- **WHAT YOU SHOULD DO**: State how many lines of the entries hold the string "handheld", and nothing more.

Data extracted from a collection:

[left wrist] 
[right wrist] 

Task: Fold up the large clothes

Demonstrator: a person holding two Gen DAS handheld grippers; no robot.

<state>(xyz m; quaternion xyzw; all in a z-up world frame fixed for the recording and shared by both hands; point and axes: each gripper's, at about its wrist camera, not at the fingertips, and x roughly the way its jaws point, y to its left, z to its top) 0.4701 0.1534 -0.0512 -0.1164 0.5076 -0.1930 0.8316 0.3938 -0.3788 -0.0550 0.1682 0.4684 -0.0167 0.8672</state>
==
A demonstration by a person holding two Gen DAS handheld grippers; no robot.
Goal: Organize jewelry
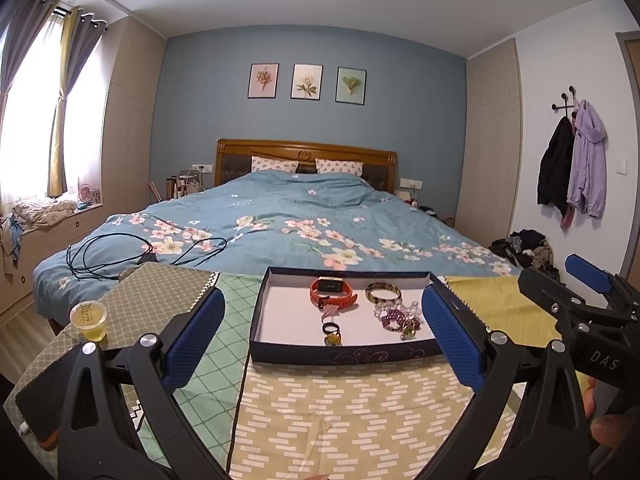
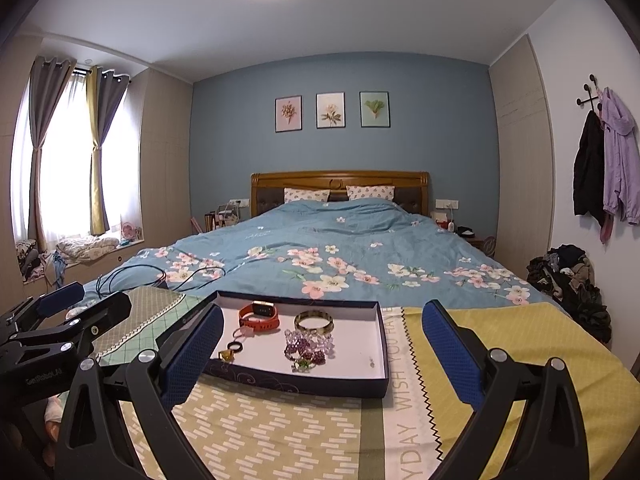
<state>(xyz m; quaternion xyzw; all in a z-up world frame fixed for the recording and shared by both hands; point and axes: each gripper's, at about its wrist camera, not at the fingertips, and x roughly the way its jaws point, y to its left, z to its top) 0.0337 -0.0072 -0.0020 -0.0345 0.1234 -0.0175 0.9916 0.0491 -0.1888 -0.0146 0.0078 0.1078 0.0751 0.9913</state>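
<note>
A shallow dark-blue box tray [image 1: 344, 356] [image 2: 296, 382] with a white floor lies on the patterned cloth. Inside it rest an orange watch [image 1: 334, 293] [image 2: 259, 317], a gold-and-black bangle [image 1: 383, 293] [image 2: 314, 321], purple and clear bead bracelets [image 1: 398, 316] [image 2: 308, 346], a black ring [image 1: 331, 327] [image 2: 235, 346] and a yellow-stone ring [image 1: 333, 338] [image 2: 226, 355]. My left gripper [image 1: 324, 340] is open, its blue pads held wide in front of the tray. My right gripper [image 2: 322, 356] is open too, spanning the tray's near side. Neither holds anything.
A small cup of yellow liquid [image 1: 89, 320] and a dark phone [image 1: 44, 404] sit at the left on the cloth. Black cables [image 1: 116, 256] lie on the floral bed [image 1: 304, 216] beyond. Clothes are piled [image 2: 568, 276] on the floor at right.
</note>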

- **TASK RESPONSE**: 2